I'm writing a CUDA implementation to generate "magic bitboards" for a chess engine. I have a working CUDA version, but I'm attempting to optimize it. In the end I have two arrays, 'questions' and 'answers', and I'm trying to generate a magic number to multiply by any particular question, and get a hashed index. I then use that index to look up the value in a table. The goal is to generate the indexes 0-[n], or to generate a 'perfect hashing' function.
However, I believe the main problem is in accessing the memory. The following section of code does return a magic number, but it is incorrect.
The broken section of code looks like this:
int index = threadIdx.x;
__shared__ int magic_good;
__shared__ u64_t magic_number;
// only try 1000 times, as many times this algorithm can't ever succeed
// more iterations are done at a higher level
for (int tries = 0; tries < 1000; tries++) {
    resulting_magic_moves[index] = 0xffffffffffffffff;
    magic_good = 1;
    if (index == 0) { // only generate one random number
        magic_number = random(); // using KISS as a random number generator, actually
    }
    __syncthreads();
   int magic_index = (question[index] * magic_number) >> (64 - questions_bits);
   // this 'magic_index' is basically just a random number at this point
   // as a result, I need some sort of locking on this array...

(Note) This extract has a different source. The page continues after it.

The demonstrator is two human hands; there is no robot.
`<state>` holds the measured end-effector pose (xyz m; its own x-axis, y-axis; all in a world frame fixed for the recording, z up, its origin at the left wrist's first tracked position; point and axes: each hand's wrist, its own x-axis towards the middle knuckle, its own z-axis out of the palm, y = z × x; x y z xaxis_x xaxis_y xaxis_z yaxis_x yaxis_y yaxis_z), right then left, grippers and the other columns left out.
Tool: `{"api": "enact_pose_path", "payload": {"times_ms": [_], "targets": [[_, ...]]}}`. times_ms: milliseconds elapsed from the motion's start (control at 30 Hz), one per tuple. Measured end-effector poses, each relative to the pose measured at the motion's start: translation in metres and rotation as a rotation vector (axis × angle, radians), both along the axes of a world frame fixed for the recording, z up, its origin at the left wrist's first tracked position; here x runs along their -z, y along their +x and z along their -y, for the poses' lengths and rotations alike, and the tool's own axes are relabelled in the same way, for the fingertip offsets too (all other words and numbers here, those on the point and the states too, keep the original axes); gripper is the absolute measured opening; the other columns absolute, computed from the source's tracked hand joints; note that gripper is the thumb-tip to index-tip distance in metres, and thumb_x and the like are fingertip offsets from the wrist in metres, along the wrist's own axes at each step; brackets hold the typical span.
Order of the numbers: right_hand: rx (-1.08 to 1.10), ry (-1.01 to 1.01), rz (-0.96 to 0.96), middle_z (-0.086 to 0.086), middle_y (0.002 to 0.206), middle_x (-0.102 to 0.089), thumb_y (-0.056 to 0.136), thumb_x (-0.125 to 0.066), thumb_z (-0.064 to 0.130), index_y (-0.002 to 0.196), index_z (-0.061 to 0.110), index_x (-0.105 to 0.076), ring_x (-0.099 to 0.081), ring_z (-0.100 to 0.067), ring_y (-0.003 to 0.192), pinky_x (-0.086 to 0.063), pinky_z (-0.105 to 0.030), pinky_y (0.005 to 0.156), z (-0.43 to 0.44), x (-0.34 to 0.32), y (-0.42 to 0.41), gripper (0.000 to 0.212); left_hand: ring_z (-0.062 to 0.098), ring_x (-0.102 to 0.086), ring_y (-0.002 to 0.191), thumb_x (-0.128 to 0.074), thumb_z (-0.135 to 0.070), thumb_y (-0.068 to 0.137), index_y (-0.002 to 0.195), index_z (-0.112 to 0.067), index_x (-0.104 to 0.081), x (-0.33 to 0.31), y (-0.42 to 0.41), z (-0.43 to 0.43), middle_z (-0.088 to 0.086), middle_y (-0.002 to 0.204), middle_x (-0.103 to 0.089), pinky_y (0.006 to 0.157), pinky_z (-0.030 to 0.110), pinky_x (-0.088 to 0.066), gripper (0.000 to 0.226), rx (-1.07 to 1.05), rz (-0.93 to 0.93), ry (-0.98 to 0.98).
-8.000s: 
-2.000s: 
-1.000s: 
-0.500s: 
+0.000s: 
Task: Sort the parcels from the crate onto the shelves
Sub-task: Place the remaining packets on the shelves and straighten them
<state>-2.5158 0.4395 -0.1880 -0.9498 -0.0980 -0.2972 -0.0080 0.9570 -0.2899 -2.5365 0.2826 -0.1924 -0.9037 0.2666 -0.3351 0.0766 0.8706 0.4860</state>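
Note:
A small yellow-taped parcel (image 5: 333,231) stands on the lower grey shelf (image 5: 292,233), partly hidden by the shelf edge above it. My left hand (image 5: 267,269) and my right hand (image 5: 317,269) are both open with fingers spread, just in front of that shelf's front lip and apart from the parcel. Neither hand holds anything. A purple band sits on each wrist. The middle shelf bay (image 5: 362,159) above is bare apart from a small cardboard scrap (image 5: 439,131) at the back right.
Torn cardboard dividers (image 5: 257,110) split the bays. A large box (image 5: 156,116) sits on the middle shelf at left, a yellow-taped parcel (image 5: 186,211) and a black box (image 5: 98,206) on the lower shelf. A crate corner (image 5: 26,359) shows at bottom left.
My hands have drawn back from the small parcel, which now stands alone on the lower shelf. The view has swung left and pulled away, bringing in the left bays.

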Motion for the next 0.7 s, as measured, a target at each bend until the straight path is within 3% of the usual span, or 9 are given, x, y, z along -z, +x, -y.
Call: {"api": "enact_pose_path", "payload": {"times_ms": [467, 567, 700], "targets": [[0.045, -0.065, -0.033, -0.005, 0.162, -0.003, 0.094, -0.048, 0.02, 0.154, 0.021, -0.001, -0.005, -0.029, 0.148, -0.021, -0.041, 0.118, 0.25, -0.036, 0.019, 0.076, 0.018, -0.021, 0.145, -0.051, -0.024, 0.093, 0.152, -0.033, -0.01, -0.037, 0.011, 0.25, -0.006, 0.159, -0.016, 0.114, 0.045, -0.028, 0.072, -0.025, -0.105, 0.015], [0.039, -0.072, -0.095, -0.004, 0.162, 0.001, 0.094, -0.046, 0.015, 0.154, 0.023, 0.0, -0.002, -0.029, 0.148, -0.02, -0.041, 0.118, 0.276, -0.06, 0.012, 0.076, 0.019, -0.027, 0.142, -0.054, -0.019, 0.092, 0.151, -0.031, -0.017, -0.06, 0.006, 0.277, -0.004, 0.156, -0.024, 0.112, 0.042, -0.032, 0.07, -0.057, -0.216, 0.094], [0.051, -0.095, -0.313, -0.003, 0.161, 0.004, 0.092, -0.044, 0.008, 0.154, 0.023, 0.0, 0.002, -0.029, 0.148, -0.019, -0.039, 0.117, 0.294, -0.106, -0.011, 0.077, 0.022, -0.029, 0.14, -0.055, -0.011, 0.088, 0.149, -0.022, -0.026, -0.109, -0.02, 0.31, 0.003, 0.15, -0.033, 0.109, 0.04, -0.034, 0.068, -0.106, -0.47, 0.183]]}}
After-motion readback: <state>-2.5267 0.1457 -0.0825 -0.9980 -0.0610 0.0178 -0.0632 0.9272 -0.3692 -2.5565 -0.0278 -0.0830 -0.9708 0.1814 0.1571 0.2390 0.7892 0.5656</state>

   resulting_magic_moves[magic_index] = answers[index]; // this could be set by multiple threads
   // this is my attempt to deal with the locking
   __syncthreads();
   if (resulting_magic_moves[magic_index] != answers[index]) {
        magic_good = 0;
    }
    __syncthreads();
    if (magic_good) // set to one at the beginning
        break; // it worked!  Or did it?
}
if (magic_good && index == 0)
    *in_magic_number = magic_number;
I believe that the array resulting_magic_moves[magic_index] is getting set in every thread, and the compiler is remembering that it put 'answers[index]' into that spot, and no other section would have modified it. I did declare the pointer as 'volitile' as a test, but that didn't work.
I'm using a gridDim of 1, and a blockDim equal to the number of questions and answers. My calling code looks like:
magic_brute_force<<<1, questions>>>(d_magic_number, d_magic_moves_table, questions_bits, d_questions, d_answers, usec (a seed));
where
questions == 1<<questions_bits.  (The nature of the algorithm forces a power of 2 questions and answers).
Any help on how to properly lock this would be greatly appreciated. I have a different version where each thread generates its own number and checks every index itself, but this doesn't seem to be the CUDA way.
EDIT: The above was a simplified version, the full code is posted below, with the questions and answers being read from a file, and with a functional CUDA kernel commented out:
#include <stdlib.h>
#include <stdio.h>
#include <cuda_runtime.h>
#include <sys/time.h>
#include "fileio.c" // compile it into one file... kinda ugly, but whatever...
typedef unsigned long long bb_t;
typedef struct {
    bb_t magic_number;
    int bits;
} magic_t;
// random number generator stolen from somewhere...
#define znew(m) (m[0]=36969*(m[0]&65535)+(m[0]>>16)) // z
#define wnew(m) (m[1]=18000*(m[1]&65535)+(m[1]>>16)) // w
#define MWC(m) ((znew(m)<<16)+wnew(m)) // znew, wnew
#define SHR3(m) (m[2]^=(m[2]<<17), m[2]^=(m[2]>>13), m[2]^=(m[2]<<5)) // jsr
#define CONG(m) (m[3]=69069*m[3]+1234567) //jcong
#define KISS(m) ((MWC(m)^CONG(m))+SHR3(m)) // MWC, CONG, SHR3
#define SETUP_KISS(m, seed) m[0] = seed; m[1] = (seed ^ 0xdeadbeef); m[2] = m[1] ^ 0x12345678; m[3] = m[1] + m[2]
#define LONG_KISS(m) ((((bb_t)KISS(m))<<32)|((bb_t)KISS(m)))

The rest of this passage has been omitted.